## WHAT IS REQUIRED
Only a number is required: how many lines of the material contain the word "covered"?

══ DATA EXCERPT

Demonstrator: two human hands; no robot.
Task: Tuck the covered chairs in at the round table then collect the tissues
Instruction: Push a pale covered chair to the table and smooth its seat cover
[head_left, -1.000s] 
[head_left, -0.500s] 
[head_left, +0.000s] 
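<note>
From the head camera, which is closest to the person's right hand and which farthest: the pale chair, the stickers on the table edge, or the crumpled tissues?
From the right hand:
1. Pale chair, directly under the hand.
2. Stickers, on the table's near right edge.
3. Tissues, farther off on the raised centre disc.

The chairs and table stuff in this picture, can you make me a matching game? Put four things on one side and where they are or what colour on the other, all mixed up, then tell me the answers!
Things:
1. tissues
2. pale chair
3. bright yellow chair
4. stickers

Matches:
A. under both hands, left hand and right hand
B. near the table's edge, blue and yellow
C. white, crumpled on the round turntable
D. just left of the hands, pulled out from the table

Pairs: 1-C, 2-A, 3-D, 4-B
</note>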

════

## ANSWER SPACE
2